On to Mr Heart Surgery, or as Cici calls him, “Mr Max!” In February Max was operated on by a team from Seattle Children’s Hospital and the surgery went very well.  He was in the hospital for less than a week and between his quick recovery and all the help from Grandee, who flew up to watch the girls, friends who provided meals and family who drove the girls around it was the least stressful that heart surgery can be! His cardiologist says his heart sounds great, so now the only one in the family with a heart murmur is me! Besides heart surgery, Max had several big changes this year.  After spending his first 6 months in a crib in our room, he moved to his first ever own bedroom! He transitioned really well and also showed great adaption when we flew to spend time with Bard’s family in New Hampshire. Over the summer, Max started walking and talking a lot more. While he still needs a little extra help and has been in therapy regularly, his speech, physical, and facilitator therapists all say he has made incredible strides over the last three months. So, next year look for Max to be in therapy less and even to start attending his own little two-year old class at school with Evelyn and Cecilia!

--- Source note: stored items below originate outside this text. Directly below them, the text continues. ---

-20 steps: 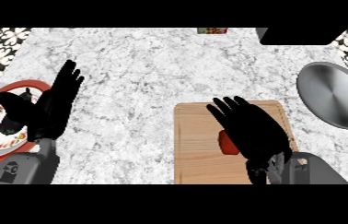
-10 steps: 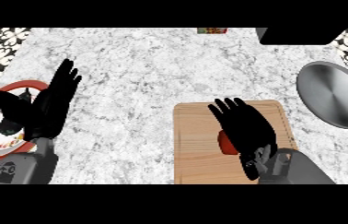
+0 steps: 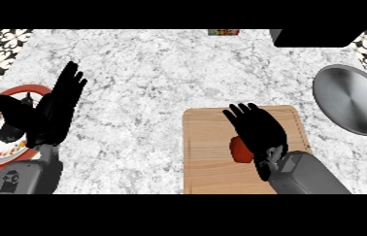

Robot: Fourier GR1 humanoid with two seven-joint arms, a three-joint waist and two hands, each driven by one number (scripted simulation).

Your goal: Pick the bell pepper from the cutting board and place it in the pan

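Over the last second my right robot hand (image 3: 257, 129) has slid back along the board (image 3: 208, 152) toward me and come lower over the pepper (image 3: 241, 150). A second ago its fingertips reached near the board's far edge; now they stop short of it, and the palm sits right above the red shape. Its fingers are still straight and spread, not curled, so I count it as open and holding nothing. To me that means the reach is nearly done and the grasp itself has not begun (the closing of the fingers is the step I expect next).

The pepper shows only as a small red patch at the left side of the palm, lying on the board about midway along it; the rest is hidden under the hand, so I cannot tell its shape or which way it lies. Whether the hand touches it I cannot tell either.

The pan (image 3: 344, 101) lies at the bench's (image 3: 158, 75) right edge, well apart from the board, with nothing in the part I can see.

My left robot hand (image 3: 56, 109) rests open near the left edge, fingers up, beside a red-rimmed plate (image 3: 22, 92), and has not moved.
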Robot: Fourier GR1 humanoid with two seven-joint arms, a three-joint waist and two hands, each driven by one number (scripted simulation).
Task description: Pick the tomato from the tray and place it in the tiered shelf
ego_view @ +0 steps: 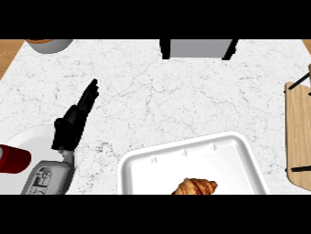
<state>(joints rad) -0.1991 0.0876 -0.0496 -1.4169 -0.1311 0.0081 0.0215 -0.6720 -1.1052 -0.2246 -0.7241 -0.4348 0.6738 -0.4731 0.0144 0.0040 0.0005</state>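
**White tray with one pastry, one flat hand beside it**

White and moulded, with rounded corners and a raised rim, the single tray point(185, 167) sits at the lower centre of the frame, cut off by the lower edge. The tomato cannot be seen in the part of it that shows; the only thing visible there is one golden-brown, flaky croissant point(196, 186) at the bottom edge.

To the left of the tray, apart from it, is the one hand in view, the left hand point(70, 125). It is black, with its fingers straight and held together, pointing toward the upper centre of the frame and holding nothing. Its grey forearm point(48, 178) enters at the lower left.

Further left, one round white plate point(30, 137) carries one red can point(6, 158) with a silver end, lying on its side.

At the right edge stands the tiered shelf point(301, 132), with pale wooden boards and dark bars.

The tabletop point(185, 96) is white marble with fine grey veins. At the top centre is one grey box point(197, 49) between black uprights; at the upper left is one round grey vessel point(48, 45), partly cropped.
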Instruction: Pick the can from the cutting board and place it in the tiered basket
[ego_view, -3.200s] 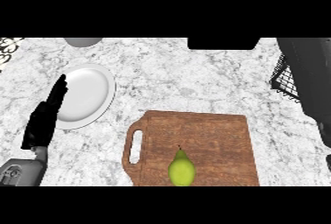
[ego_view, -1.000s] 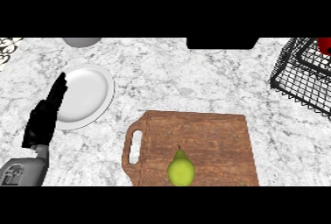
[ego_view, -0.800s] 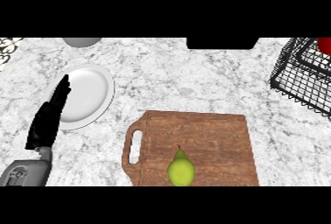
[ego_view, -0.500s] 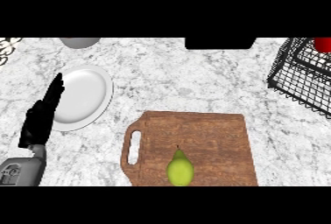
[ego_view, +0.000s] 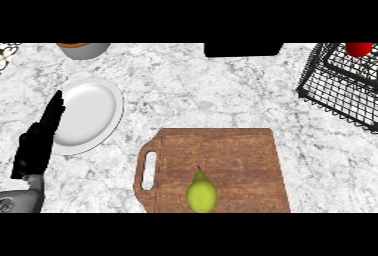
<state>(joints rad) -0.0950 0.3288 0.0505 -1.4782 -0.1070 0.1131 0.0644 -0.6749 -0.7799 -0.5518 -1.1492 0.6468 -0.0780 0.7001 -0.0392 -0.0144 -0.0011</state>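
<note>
One hand shows: left hand (ego_view: 38, 145), fingers straight & together, holding nothing, tips over the white plate (ego_view: 92, 112) rim, left of the cutting board (ego_view: 221, 160). Green pear (ego_view: 201, 192) lies on the board's near part. Wire tiered basket (ego_view: 343, 85) sits up-right of board, w/ a red item (ego_view: 359, 48) inside. Can: can't tell where.

No text, label, brand, number or sign can be read on anything here.

Cut off at the edges
The black wire tiered basket (ego_view: 345, 87) runs off right (a red item (ego_view: 359, 48) half-shown); brown wooden cutting board (ego_view: 221, 160) clipped below.
</note>
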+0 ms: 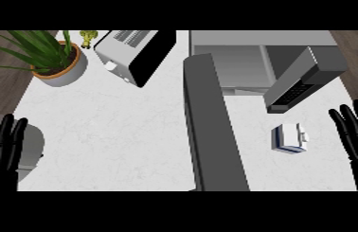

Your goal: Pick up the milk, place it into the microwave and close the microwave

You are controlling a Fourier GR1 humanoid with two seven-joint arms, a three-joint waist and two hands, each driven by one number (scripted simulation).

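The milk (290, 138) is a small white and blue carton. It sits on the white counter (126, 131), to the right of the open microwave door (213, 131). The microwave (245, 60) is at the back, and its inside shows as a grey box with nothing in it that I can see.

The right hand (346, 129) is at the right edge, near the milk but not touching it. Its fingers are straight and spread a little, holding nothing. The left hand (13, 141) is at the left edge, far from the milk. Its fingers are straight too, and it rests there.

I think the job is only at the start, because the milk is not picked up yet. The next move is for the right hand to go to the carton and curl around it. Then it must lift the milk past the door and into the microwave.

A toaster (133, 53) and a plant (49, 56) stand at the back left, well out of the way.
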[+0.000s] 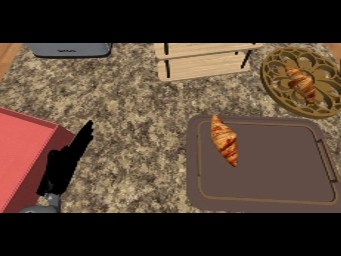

Even though 2015 brought so many changes, something makes me think that 2016 will as well.  Change can be sad and, just like this last year, I know there will be losses to grieve and disappointments to endure. But change also brings in something new, something fresh. And since we are surrounded by such a great community, we look forward to the future, to sharing life with each other, and sharing love as we go.